In terms of UI, Remitly and Instarem are definitely better than WU. But, to me, that was less important as compared to the rate. I distinctly remember that I used WU for a few months because it had a better rate even though I had to navigate the clunky UI.

Since I’m not a massive fan of the service I’ll probably wait a few quarters for the numbers to prove out before I dive in.

Zeecko

8 Likes

Pavlos21,

Why is the gross margin much lower than Xoom’s?

I looked at the last public 10Q for Xoom from June 2015, before they were bought out by Paypal.
Xoom classifies its cost of revenues as:
-fees paid to disbursement partners for paying funds to the recipient
-paying bills to utility providers or processing mobile phone reloads
-provision for transaction losses
-fees paid to payment processors for funding transactions
-and the costs of certain promotional activities to acquire gross additional customers

The gross margin you show for Remitly is only calculated with use of “transaction expenses”
They define transaction expenses as:
-fees paid to disbursement partners for paying funds to the recipient
-provisions for transaction losses
-fees paid to payment processors for funding transactions
-bad debt expense
-fraud prevention costs
-costs for compliance tools.

There’s a key difference here, Remitly does NOT include costs of marketing promotions, which Xoom does include. Remitly also says "incentive costs that would have caused the customer level revenue to be negative are classified as advertising expenses and are included as a component of marketing expenses. In addition, referral credits given to a referrer are classified as marketing expenses."

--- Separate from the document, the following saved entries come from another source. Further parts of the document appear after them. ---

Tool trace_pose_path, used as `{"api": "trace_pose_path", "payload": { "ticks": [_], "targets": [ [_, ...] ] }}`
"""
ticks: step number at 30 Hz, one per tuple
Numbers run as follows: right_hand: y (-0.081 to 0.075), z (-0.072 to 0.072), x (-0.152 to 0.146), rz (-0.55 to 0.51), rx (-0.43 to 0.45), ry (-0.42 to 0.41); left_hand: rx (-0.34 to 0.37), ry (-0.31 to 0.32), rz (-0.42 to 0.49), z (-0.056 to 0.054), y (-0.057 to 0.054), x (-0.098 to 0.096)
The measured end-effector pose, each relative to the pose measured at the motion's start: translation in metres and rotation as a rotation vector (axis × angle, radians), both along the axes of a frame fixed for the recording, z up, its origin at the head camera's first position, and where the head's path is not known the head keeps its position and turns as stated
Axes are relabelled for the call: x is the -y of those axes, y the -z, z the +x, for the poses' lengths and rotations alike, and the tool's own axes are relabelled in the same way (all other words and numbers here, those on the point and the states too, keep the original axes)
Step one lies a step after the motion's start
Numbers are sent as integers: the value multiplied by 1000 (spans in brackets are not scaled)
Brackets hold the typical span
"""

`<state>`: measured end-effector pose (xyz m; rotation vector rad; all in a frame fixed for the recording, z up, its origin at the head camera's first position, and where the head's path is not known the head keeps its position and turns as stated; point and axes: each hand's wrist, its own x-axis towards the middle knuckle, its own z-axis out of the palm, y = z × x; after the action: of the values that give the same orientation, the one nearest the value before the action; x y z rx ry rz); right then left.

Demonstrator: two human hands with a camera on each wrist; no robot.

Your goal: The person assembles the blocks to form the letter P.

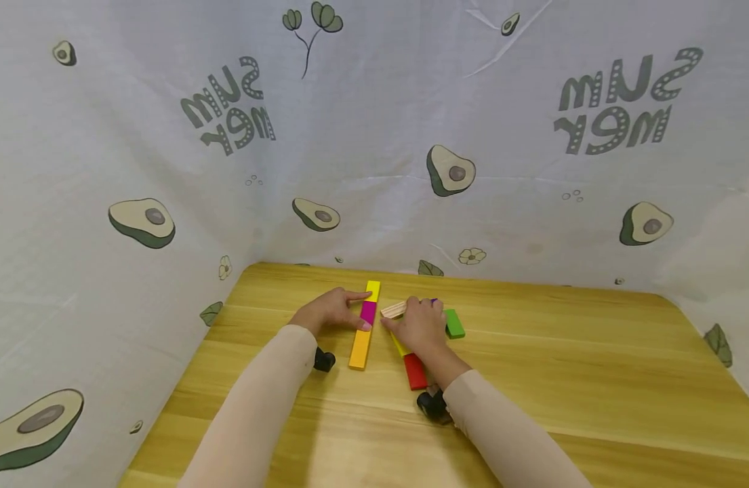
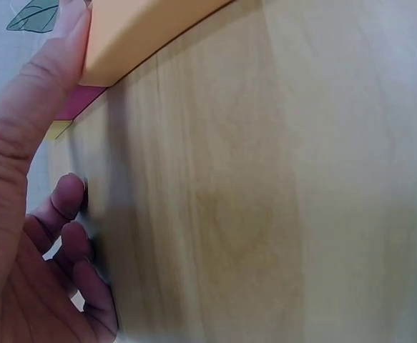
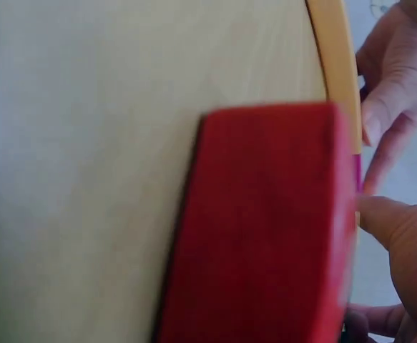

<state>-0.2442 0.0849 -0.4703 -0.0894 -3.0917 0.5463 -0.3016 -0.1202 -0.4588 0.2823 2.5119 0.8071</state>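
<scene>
My left hand [image 1: 334,310] lies beside a straight row of blocks, its index fingertip at the yellow block [image 1: 373,288] and its thumb where the magenta block [image 1: 368,312] meets the orange block [image 1: 359,351]. The left wrist view shows the thumb extended along the orange block's side, the other fingers loosely bent. My right hand [image 1: 421,325] arches over a second group, thumb pointing left. Around it show a pale wooden block [image 1: 394,310], a yellow block [image 1: 401,344], a red block [image 1: 415,372] and a bit of purple. Its palm hides what the fingers touch; I cannot tell whether it grips a block.
A green block [image 1: 454,324] lies just right of my right hand. Black wrist cameras [image 1: 434,405] sit under both wrists. The wooden table [image 1: 563,366] ends at a white curtain [image 1: 374,224] printed with avocados, behind and at both sides.
</scene>
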Motion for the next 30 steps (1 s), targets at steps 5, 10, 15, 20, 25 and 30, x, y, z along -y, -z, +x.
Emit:
{"api": "trace_pose_path", "payload": {
  "ticks": [5,10,15,20,25,30],
  "targets": [
    [2,-3,-1,18,-7,-6,21,-12,18,1,0,-3],
    [-3,9,-2,-63,-44,-86,20,-22,16,2,-1,-3],
    [-9,37,0,-165,-54,-258,24,-41,-3,2,-3,-3],
    [-7,77,8,-172,-28,-495,26,-50,-25,2,-4,-3],
    [-2,102,16,-161,63,-585,20,-49,-31,0,-3,-5],
    [1,100,21,-182,43,-537,27,-49,-35,-3,-3,-6]
  ]
}}
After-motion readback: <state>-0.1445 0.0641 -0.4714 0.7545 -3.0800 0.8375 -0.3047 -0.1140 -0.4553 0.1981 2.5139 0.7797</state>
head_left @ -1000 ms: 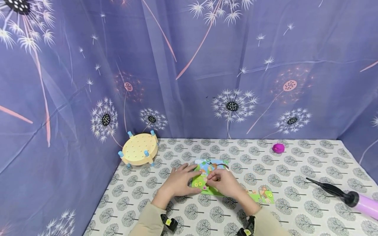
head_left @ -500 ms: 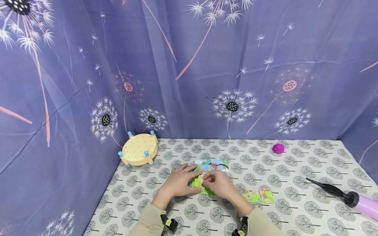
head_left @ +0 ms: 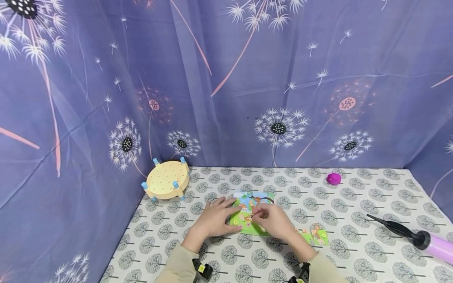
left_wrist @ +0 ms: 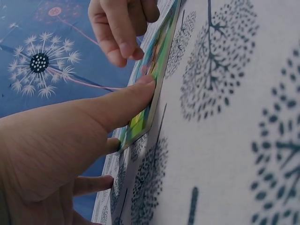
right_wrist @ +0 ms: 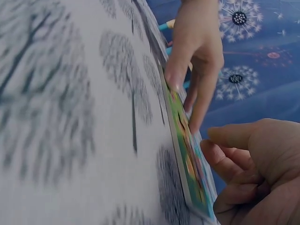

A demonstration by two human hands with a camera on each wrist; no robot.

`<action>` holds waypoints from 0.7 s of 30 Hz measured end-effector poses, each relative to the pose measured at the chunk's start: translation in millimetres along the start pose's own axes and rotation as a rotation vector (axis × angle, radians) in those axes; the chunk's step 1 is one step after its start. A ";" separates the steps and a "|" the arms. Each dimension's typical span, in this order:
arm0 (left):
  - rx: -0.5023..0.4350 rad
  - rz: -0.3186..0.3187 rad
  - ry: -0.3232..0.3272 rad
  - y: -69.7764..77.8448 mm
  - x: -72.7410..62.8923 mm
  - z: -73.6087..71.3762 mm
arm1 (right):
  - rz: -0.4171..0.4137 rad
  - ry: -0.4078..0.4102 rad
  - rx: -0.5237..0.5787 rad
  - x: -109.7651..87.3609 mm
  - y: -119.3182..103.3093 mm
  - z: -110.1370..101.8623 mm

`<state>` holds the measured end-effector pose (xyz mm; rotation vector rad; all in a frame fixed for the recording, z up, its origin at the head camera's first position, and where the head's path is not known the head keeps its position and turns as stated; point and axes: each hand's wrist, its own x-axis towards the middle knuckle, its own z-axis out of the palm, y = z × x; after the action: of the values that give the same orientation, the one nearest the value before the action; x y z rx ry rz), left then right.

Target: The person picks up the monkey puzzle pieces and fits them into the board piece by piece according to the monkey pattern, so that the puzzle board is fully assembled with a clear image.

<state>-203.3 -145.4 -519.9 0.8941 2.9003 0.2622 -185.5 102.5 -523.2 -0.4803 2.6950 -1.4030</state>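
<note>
A colourful jigsaw puzzle, with a green meadow and blue sky, lies flat on the cloth. My left hand rests at its left side, fingers spread, the thumb touching its near edge in the left wrist view. Over its right part hovers my right hand, fingers loosely bent. No piece shows between the fingertips of that right hand in the right wrist view. Two loose puzzle pieces lie to the right of the puzzle, one partly hidden by the right forearm.
A yellow round pegboard-like stool with blue-tipped legs stands at the back left. A magenta rounded object sits at the back right. At the right edge lies a purple pump with a black nozzle. A purple curtain hangs behind.
My right hand moved left over the puzzle, then back to the right, uncovering an animal picture on the puzzle's lower middle. The left hand has stayed in place.
</note>
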 end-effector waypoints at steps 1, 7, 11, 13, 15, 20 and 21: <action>0.008 -0.001 -0.002 0.2 -0.7 0.3 | 0.011 -0.003 0.004 -1.8 0.8 -3.0; 0.058 -0.002 -0.005 5.4 -7.6 0.2 | 0.074 -0.012 0.005 -14.1 13.9 -23.7; 0.085 -0.005 0.006 9.9 -10.8 0.4 | 0.108 0.009 -0.003 -21.7 25.3 -37.5; 0.106 -0.010 0.008 11.6 -11.8 1.5 | 0.118 0.020 -0.005 -25.5 31.3 -44.6; 0.119 -0.016 0.009 13.1 -12.4 2.6 | 0.126 0.023 -0.005 -29.7 37.4 -52.7; 0.100 -0.022 0.024 13.1 -11.8 4.8 | 0.127 -0.040 0.011 -42.2 52.4 -76.1; 0.091 -0.020 0.029 12.3 -11.0 5.6 | 0.116 -0.054 0.004 -44.9 55.0 -80.8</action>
<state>-186.7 -140.9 -522.6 0.8810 2.9680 0.1438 -172.3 209.3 -524.5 -0.3496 2.6302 -1.3458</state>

Unforunately, we don’t know how much promotions/discounts/free transactions are given to customers each quarter, as they do not break that down from the marketing expense category.

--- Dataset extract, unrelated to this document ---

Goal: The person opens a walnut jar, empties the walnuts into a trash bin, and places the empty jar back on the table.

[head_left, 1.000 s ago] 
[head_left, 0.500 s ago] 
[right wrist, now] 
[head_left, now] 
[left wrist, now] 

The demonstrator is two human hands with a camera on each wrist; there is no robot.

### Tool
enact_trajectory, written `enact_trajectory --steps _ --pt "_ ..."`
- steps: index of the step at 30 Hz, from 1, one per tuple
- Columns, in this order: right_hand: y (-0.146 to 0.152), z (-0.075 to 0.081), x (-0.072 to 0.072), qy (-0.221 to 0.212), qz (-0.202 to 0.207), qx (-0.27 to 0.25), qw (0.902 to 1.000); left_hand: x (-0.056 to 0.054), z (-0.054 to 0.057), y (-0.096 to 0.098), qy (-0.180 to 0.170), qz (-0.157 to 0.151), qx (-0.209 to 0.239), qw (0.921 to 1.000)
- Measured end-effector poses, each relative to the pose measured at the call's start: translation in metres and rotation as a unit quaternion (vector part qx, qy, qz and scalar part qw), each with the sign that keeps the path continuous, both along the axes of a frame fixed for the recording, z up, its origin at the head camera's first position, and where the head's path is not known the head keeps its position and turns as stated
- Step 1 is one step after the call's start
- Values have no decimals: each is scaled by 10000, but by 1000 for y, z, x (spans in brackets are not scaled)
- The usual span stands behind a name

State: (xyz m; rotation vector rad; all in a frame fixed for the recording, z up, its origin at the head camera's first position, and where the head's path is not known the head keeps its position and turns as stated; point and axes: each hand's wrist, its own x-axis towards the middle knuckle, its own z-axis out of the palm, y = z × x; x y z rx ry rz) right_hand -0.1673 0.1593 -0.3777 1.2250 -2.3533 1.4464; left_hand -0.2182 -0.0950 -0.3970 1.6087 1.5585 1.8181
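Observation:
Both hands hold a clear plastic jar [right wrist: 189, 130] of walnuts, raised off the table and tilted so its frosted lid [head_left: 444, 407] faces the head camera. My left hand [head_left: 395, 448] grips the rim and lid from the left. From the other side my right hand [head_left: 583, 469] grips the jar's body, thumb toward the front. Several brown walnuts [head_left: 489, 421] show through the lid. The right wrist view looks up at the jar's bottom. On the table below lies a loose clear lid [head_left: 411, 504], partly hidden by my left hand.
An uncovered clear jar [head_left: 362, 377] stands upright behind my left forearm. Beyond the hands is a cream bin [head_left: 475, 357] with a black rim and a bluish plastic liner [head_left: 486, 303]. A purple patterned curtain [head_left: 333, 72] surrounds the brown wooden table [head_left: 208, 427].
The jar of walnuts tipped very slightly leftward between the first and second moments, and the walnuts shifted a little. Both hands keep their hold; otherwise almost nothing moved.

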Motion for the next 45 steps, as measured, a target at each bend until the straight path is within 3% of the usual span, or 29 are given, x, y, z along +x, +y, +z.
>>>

So, their gross margins are going to be lower than the currently calculated 55%.
For reference, Xoom’s gross margins were 71% as of June 2015.

Remitly also has highly variable fraud losses. They say for Q2 2020, Q3 2020 and Q2 2021 the transaction expenses as percentage of revenue decreased primarily because of lower than average fraud, but that they increased in Q4 2020 and Q1 2021. What’s going on here? Will they demonstrate better fraud prevention/control over time?

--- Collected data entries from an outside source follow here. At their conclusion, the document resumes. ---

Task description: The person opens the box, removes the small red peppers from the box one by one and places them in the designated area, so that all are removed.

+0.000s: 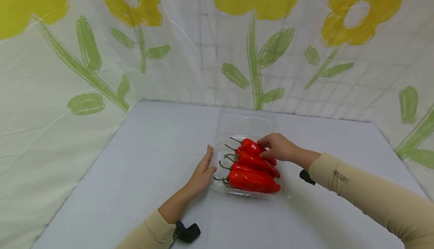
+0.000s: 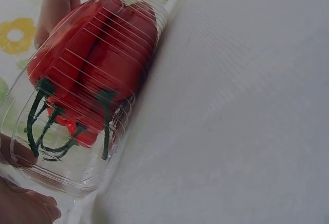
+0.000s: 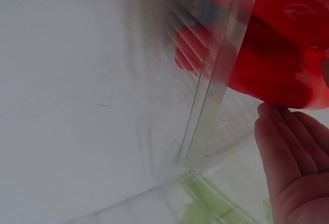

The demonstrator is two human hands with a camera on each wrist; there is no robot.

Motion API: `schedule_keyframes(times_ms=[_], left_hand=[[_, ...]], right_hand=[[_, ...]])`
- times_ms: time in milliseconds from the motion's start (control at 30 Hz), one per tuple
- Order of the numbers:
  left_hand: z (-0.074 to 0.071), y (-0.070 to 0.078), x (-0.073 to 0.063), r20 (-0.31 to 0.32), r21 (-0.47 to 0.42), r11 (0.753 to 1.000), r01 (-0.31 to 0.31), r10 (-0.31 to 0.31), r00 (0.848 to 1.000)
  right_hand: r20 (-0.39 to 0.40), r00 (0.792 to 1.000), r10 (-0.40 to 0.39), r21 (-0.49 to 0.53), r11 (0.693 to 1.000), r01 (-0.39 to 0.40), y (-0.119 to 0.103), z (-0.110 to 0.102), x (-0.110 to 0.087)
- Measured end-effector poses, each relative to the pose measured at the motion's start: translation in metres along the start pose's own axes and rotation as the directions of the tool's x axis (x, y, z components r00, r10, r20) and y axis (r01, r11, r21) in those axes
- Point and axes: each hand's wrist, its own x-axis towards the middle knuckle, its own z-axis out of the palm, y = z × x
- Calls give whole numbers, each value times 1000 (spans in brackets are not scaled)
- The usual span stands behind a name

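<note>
Several glossy red peppers (image 1: 252,181) with green stems lie side by side in a clear plastic clamshell container (image 1: 245,194), stems toward the left. My right hand (image 1: 278,148) pinches the farthest red pepper (image 1: 251,147) from above; in the right wrist view its fingertips (image 3: 270,112) touch the pepper's side. At the container's left edge, my left hand (image 1: 201,173) holds the rim, thumb at the rim and fingers along the outer wall. The left wrist view shows part of that hand (image 2: 25,203) beside the wall, one digit visible through plastic.
The container's clear lid (image 1: 245,124) is folded back toward the far edge. A white cloth covers the table (image 1: 162,139). Behind it hangs a pale curtain (image 1: 190,64) painted with yellow flowers. Dark wrist devices (image 1: 187,232) are on both arms.
</note>
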Motion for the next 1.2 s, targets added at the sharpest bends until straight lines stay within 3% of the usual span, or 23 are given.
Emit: schedule_keyframes(times_ms=[633, 867, 1200], left_hand=[[1, -2, 1, 1, -30, 999, 15, -15, 1000], [2, -4, 1, 23, -106, 994, -2, 5, 1000], [1, -3, 0, 14, -86, 996, -5, 6, 1000]], right_hand=[[-84, 996, -7, -84, 996, -1, -4, 9, 4], [-81, 997, -9, -105, 994, 1, -4, 8, 5], [-18, 1000, -26, -48, 999, 25, -1, 7, 9]])
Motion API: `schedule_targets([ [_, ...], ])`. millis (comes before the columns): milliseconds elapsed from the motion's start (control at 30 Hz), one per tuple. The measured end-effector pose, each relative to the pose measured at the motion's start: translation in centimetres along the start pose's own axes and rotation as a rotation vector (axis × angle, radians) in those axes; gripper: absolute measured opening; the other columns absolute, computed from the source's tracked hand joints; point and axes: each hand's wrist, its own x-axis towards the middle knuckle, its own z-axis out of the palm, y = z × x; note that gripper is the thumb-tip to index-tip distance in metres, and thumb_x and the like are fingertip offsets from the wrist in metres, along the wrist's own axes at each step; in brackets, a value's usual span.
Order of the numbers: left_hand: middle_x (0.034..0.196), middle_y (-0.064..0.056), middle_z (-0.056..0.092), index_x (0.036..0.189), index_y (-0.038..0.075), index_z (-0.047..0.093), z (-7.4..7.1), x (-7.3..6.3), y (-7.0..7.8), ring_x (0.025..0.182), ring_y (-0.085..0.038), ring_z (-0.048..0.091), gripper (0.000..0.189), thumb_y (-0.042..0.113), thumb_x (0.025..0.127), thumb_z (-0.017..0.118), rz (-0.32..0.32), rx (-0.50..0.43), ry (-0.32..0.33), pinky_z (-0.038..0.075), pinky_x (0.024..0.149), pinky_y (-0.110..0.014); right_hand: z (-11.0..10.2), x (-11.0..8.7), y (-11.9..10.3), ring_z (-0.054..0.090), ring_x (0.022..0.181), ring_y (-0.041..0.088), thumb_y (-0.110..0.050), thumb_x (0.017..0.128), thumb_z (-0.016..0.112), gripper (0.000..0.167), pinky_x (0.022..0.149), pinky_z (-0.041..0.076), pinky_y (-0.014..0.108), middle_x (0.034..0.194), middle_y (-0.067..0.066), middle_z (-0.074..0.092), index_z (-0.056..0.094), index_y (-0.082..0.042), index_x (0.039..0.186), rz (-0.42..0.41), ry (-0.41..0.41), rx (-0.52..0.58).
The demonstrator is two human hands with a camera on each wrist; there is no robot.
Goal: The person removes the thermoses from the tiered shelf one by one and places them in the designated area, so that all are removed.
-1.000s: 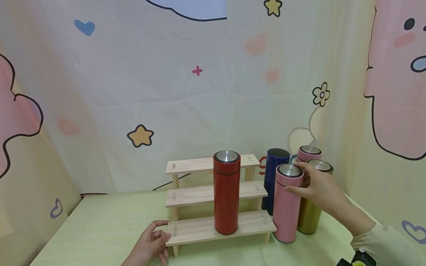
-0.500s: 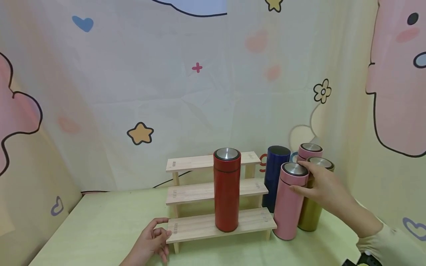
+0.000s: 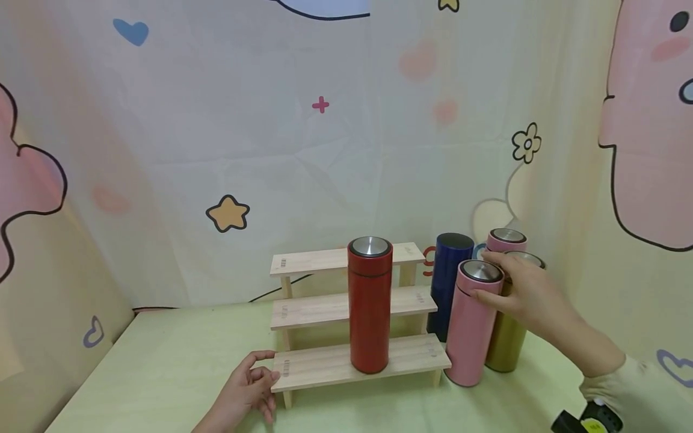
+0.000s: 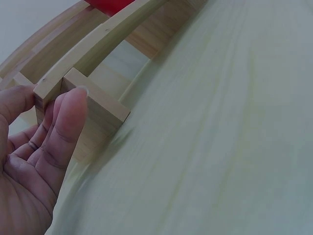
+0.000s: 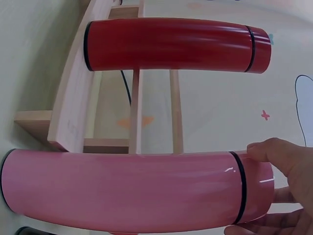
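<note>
My right hand (image 3: 536,304) grips the upper part of a pink thermos (image 3: 470,337), which leans slightly to the right beside a three-step wooden stand (image 3: 311,368). In the right wrist view, thumb and fingers lie on opposite sides of its lid (image 5: 259,191). With its thumb and fingers, my left hand (image 3: 238,388) pinches the front left end of the stand's lowest step, as the left wrist view also shows. A red thermos (image 3: 370,313) with a silver-topped lid stands upright on that lowest step.
Behind the held thermos stand a dark blue bottle (image 3: 445,288), a second pink thermos (image 3: 506,237) and a gold thermos (image 3: 505,346). A pale green cloth (image 3: 178,361) covers the table. A cartoon-printed curtain (image 3: 303,180) encloses the back and sides.
The pink thermos's top has tipped to the right with my right hand, while its base stays nearly in place. The left hand keeps its hold; the whole view has shifted slightly upward.
</note>
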Motion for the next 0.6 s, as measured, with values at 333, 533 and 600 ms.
schedule_targets([
  [333, 0.084, 0.001, 0.057, 0.143, -0.004, 0.017, 0.1, 0.0, 0.1, 0.058, -0.011, 0.060, 0.064, 0.019, 0.098, 0.056, -0.006, -0.001, 0.008, 0.056, 0.052, -0.029, -1.4, 0.9, -0.7, 0.064, 0.092, 0.034, -0.030, 0.087, 0.071, 0.055, 0.077, 0.055, 0.048, 0.105, 0.019, 0.066, 0.054, 0.002, 0.128, 0.021, 0.007, 0.024],
  [533, 0.083, 0.002, 0.057, 0.143, -0.003, 0.016, 0.1, 0.0, 0.1, 0.059, -0.011, 0.061, 0.066, 0.021, 0.098, 0.057, -0.017, 0.009, 0.004, 0.056, 0.053, -0.028, -2.2, 1.7, -1.4, 0.062, 0.099, 0.035, -0.037, 0.090, 0.067, 0.060, 0.078, 0.053, 0.051, 0.105, 0.017, 0.066, 0.051, -0.001, 0.134, 0.024, 0.027, -0.012],
  [600, 0.083, 0.002, 0.057, 0.143, -0.004, 0.015, 0.0, 0.0, 0.1, 0.059, -0.011, 0.061, 0.067, 0.022, 0.098, 0.057, -0.017, 0.015, 0.001, 0.056, 0.053, -0.028, -2.5, 1.9, -1.8, 0.063, 0.096, 0.033, -0.037, 0.090, 0.067, 0.059, 0.077, 0.054, 0.050, 0.106, 0.018, 0.066, 0.051, -0.002, 0.134, 0.019, 0.035, -0.019],
])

Finally, they state many times that COVID was a primary driver of their accelerated growth since 2020. Will this abate over time as the pandemic presumably winds down? Their YoY active customer growth has slowed. I guess a positive here is that their revenue growth continued in 2021, as we have gotten farther away from March 2020. Their send volumes increased significantly (74% to 81%) despite YoY active customer growth slowing down from 87% to 57% in the last two quarters. That does look good.

That being said, they cite COVID as the reason marketing expenses were less than expected “starting in the second quarter of 2020, online marketing became less competitive due to COVID-19, allowing us to rapidly acquire new customers” and that “in the fourth quarter of 2020, online marketing competition started to return to pre-COVID-19 levels.”